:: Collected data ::
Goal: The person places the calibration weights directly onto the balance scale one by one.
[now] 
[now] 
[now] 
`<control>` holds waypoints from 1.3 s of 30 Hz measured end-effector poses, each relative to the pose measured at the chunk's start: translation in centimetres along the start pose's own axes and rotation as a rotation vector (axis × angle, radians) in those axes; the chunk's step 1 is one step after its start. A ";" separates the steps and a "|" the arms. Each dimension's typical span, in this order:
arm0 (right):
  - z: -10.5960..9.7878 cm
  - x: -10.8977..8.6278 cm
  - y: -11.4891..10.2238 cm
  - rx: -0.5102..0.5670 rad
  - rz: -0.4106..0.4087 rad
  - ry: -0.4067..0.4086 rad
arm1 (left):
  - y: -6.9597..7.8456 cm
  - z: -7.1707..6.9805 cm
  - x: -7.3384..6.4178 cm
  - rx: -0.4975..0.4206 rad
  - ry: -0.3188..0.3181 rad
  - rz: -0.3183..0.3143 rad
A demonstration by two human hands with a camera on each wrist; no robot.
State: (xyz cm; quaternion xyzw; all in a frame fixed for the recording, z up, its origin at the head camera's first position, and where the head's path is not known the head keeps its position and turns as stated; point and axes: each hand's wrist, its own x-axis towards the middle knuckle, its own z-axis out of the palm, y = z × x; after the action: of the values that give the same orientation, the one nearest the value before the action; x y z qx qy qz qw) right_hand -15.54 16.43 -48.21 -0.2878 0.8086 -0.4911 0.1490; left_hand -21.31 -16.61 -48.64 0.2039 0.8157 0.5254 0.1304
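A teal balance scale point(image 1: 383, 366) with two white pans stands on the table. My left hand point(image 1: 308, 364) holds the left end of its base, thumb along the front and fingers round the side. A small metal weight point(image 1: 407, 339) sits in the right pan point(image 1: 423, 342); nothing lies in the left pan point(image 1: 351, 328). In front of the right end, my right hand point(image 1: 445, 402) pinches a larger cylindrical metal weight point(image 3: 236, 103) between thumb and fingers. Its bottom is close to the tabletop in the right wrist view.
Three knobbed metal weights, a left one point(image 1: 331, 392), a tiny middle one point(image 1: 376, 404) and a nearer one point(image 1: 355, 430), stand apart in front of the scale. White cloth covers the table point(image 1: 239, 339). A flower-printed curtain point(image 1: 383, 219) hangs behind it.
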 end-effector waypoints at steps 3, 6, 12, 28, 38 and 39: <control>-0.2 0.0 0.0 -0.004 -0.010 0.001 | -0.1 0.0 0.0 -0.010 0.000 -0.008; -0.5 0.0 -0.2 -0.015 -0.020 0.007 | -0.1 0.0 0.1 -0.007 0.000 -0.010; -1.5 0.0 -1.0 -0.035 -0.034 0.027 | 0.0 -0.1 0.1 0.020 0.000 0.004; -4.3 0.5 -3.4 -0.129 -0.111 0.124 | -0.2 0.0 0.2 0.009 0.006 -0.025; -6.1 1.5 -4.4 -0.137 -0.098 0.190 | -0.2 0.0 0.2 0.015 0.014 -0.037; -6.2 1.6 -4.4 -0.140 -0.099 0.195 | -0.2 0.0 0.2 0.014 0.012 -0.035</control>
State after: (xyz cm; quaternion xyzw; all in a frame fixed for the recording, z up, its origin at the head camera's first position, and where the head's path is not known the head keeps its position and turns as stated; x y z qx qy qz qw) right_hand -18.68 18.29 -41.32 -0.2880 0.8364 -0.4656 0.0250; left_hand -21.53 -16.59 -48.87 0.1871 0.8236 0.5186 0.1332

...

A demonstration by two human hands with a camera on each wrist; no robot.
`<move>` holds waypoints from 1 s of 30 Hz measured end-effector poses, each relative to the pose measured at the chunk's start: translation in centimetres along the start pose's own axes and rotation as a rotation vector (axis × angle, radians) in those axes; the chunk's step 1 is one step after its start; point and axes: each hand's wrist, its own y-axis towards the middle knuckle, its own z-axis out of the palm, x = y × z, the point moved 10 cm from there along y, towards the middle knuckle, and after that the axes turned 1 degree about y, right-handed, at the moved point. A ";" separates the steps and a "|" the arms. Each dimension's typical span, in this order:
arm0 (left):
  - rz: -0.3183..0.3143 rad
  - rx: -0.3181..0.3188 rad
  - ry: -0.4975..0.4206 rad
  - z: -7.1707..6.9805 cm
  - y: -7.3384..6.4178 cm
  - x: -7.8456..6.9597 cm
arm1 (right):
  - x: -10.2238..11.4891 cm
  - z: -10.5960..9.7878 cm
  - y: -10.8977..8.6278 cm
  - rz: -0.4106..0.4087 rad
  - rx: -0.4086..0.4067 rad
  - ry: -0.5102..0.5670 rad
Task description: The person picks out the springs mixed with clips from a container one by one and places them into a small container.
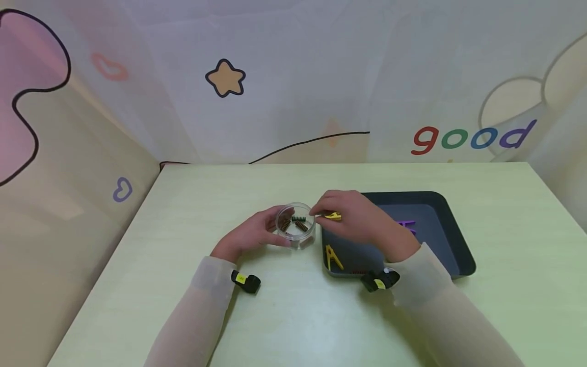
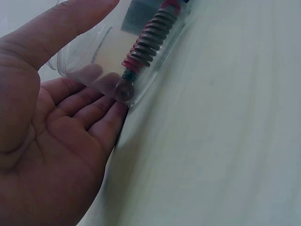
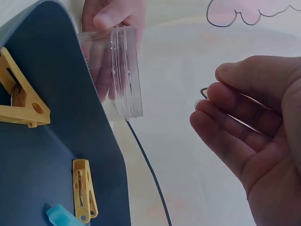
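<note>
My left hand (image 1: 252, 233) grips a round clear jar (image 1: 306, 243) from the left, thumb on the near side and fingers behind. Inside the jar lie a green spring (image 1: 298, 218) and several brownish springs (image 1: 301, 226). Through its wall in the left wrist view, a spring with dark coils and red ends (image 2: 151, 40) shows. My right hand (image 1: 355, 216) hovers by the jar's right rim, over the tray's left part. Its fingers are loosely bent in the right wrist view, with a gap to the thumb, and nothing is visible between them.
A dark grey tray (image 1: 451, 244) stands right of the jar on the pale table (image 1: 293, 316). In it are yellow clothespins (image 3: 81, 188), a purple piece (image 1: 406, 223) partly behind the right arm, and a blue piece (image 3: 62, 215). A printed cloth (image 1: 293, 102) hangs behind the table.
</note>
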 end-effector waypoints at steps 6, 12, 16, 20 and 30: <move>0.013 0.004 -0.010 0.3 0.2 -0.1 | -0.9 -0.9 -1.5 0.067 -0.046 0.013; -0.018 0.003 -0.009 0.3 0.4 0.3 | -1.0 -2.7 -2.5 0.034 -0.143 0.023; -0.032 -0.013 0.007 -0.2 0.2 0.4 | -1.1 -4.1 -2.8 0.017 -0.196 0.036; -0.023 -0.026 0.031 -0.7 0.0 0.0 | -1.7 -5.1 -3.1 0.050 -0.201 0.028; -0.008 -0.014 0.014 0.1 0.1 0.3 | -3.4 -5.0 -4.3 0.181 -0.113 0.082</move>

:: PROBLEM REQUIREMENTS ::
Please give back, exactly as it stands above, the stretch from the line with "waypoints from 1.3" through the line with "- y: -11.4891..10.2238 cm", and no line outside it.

:: SOLUTION FOR THIS PROBLEM ::
`<control>` holds waypoints from 1.3 s of 30 Hz measured end-effector poses, each relative to the pose measured at the chunk's start: translation in centimetres along the start pose's own axes and rotation as a rotation vector (axis × angle, radians) in those axes; the chunk's step 1 is one step after its start. A ";" separates the steps and a "|" the arms. Each dimension's typical span, in this order:
arm0 (right):
  - z: -10.5960..9.7878 cm
  - x: -10.8977..8.6278 cm
  - y: -11.4891..10.2238 cm

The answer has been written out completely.